Only the lines from the one that includes "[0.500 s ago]" through the last line below belong in the reply, copied exactly and without pictures.
---
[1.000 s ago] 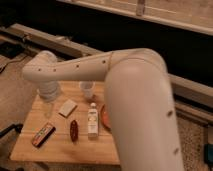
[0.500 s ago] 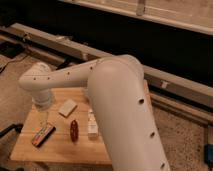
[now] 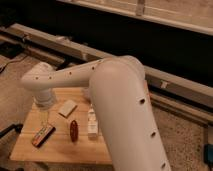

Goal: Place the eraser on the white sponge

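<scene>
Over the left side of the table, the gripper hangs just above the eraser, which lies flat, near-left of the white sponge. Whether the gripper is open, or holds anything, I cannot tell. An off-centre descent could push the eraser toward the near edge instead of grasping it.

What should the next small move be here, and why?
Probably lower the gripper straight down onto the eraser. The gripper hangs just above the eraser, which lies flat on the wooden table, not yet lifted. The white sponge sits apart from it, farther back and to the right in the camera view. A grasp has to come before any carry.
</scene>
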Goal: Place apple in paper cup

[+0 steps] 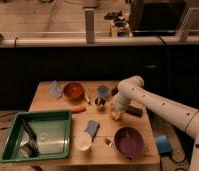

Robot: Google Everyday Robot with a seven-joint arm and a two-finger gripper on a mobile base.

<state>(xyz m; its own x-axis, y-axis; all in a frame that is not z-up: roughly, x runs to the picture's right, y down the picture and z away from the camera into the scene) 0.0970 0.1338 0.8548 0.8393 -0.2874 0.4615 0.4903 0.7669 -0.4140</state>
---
> Solution for this problem:
[0.500 s ago] 
[now] 

Goal: Place the eraser on the white sponge

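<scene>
Over the left side of the table, the gripper hangs just above the eraser, which lies flat, near-left of the white sponge. Whether the gripper is open, or holds anything, I cannot tell. An off-centre descent could push the eraser toward the near edge instead of grasping it.

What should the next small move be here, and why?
Probably lower the gripper straight down onto the eraser. The gripper hangs just above the eraser, which lies flat on the wooden table, not yet lifted. The white sponge sits apart from it, farther back and to the right in the camera view. A grasp has to come before any carry.
</scene>
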Goal: Place apple in paper cup

[+0 steps] 

Robot: Google Everyday Robot with a seven-joint arm and a two-finger gripper on a mobile base.

<state>(xyz m; its own x-axis, y-axis; all in a frame that is not z-up: roughly, x runs to the picture's right, y down the picture and z away from the camera into the scene) 0.0970 0.1338 0.8548 0.8393 -0.2874 0.4615 0.4903 0.7669 -0.4140</state>

What the answer needed to say has been said.